# Problem:
The answer should be every line below, repeated exactly, with the images left out.

# Collected material:
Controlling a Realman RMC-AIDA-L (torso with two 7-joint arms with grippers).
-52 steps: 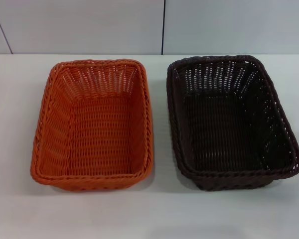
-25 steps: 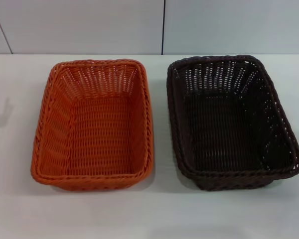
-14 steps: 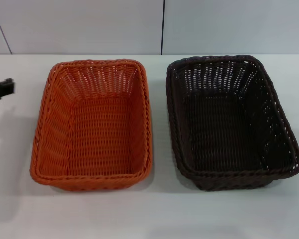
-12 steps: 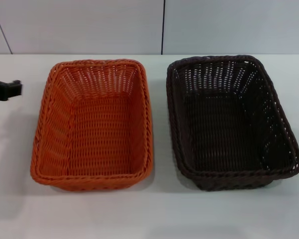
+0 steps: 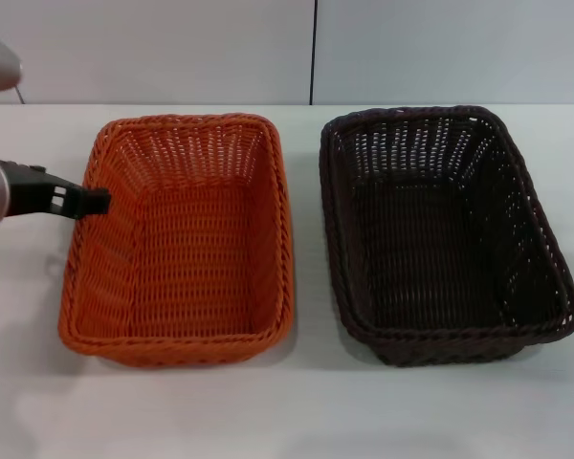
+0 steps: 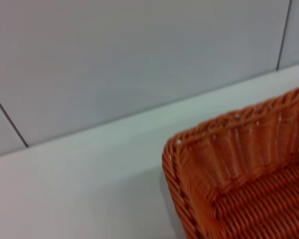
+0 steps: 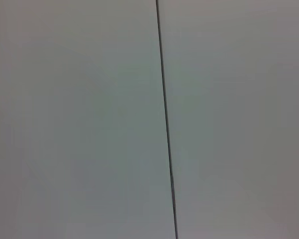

# Solution to this task:
Controlling a Realman RMC-AIDA-L (torso with two 7-joint arms with grippers).
-52 steps: 
-25 steps: 
-14 steps: 
-12 steps: 
+0 steps: 
+0 steps: 
+0 steps: 

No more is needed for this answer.